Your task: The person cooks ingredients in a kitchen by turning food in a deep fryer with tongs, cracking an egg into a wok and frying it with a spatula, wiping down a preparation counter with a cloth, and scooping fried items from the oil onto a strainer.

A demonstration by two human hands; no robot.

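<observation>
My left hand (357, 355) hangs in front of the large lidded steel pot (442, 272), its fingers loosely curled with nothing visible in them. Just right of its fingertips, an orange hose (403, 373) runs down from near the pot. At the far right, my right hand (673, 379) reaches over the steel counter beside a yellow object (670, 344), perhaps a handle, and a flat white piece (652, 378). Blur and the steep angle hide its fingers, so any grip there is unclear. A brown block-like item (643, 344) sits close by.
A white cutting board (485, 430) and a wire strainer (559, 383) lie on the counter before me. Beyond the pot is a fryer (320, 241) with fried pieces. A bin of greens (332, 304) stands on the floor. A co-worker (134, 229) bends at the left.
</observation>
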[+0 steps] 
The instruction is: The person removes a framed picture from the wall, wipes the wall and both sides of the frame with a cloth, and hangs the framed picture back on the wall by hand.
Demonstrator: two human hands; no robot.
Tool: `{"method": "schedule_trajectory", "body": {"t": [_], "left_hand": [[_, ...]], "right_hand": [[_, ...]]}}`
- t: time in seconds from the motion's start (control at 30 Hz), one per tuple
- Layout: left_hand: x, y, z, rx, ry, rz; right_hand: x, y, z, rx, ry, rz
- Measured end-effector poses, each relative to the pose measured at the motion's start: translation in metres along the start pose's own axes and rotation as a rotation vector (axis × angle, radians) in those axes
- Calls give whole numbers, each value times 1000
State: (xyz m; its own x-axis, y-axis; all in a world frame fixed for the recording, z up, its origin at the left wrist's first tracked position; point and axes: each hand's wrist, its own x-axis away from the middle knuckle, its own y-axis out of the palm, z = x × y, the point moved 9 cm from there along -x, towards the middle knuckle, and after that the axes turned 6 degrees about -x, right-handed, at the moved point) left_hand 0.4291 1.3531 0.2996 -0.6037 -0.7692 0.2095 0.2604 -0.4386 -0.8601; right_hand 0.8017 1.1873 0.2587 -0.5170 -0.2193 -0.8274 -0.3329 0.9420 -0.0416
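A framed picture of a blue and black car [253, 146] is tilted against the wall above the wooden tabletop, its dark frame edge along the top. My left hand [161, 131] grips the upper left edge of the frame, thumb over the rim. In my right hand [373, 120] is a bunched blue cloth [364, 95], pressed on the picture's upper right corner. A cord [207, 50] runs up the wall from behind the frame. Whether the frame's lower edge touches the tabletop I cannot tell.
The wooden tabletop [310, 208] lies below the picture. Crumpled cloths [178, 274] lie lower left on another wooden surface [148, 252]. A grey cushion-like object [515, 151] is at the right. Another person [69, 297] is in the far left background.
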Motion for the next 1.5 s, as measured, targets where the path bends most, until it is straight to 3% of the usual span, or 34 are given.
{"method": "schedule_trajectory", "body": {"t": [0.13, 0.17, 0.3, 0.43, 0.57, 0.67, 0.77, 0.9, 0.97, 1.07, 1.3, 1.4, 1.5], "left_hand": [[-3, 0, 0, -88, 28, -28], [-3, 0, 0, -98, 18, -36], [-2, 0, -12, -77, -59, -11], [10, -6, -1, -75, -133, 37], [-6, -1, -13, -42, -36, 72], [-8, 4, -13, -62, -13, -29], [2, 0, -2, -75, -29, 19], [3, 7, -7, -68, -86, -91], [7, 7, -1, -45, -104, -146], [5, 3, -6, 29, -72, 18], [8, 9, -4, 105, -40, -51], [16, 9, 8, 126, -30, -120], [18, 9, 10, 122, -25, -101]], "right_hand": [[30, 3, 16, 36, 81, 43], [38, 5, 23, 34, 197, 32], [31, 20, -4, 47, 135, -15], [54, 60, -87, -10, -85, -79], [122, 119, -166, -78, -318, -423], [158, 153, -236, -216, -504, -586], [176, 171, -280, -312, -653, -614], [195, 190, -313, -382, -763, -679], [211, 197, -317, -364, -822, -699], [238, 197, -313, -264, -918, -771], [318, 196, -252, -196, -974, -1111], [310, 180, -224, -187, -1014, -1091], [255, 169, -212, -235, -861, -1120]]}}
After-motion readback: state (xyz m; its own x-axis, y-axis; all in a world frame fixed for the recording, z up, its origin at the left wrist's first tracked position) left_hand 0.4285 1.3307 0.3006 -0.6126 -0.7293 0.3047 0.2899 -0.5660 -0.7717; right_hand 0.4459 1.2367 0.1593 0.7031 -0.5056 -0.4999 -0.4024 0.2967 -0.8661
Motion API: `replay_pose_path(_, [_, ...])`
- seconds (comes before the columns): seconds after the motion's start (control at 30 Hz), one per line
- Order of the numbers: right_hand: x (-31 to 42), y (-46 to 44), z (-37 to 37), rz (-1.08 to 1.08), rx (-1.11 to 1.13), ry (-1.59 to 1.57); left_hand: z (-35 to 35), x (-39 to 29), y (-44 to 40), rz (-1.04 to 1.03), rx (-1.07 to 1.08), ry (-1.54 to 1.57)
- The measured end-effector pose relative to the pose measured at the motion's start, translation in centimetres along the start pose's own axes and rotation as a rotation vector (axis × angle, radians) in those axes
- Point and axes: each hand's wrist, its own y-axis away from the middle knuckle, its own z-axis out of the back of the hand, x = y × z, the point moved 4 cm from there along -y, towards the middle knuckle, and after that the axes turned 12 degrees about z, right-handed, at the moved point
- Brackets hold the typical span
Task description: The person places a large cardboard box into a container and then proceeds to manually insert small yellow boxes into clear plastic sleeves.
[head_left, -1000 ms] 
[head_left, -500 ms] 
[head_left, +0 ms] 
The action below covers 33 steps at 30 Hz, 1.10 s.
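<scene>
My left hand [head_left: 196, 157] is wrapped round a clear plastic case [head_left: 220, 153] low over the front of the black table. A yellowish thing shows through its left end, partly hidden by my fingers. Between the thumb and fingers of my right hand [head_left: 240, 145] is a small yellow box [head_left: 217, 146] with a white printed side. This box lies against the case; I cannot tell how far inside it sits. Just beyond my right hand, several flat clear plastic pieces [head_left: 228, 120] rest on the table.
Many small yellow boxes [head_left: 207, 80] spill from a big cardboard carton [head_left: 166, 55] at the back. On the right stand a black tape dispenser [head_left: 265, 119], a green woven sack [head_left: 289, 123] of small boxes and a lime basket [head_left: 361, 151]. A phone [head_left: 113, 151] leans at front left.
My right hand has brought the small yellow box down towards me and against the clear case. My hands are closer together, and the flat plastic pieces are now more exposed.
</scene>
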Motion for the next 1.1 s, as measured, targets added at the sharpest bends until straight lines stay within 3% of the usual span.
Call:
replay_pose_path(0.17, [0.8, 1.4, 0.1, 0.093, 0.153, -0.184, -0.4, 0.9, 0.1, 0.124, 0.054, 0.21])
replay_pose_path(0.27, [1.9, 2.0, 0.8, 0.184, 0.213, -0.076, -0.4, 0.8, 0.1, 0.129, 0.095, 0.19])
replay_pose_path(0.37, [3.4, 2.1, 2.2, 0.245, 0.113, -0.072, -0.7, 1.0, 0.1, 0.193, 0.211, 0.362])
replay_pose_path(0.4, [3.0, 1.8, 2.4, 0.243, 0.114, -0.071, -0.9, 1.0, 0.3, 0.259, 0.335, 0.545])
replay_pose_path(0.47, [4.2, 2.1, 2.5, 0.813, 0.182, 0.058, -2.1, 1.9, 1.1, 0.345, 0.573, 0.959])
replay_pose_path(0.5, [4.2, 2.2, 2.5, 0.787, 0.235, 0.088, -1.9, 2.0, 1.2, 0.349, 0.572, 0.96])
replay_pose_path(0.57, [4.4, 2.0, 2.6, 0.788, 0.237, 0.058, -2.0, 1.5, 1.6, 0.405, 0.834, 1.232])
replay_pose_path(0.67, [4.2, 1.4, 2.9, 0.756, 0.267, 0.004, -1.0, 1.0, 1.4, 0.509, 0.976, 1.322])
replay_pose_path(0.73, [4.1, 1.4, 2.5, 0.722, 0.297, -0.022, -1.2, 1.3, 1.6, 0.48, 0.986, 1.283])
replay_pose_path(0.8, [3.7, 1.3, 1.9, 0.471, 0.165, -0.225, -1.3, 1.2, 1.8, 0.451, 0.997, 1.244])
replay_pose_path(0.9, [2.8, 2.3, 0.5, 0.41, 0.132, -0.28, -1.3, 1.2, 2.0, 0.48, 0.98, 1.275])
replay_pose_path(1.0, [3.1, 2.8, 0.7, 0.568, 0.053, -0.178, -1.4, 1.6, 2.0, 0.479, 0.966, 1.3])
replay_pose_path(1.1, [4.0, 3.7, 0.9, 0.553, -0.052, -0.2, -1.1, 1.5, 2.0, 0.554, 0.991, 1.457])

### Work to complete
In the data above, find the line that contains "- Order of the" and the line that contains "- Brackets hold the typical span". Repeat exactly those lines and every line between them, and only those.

### Reply
- Order of the numbers: right_hand: x (-31 to 42), y (-46 to 44), z (-37 to 37), rz (-1.08 to 1.08), rx (-1.11 to 1.13), ry (-1.59 to 1.57); left_hand: z (-35 to 35), x (-39 to 29), y (-44 to 40), rz (-1.04 to 1.03), rx (-1.07 to 1.08), ry (-1.54 to 1.57)
- The measured end-effector pose relative to the pose measured at the motion's start, translation in centimetres along the start pose's own axes and rotation as a rotation vector (axis × angle, radians) in those axes
- Point and axes: each hand's wrist, its own y-axis away from the middle knuckle, its own z-axis out of the back of the hand, x = y × z, the point moved 4 cm from there along -y, towards the middle knuckle, and after that the axes turned 12 degrees about z, right-handed, at the moved point
- Brackets hold the typical span

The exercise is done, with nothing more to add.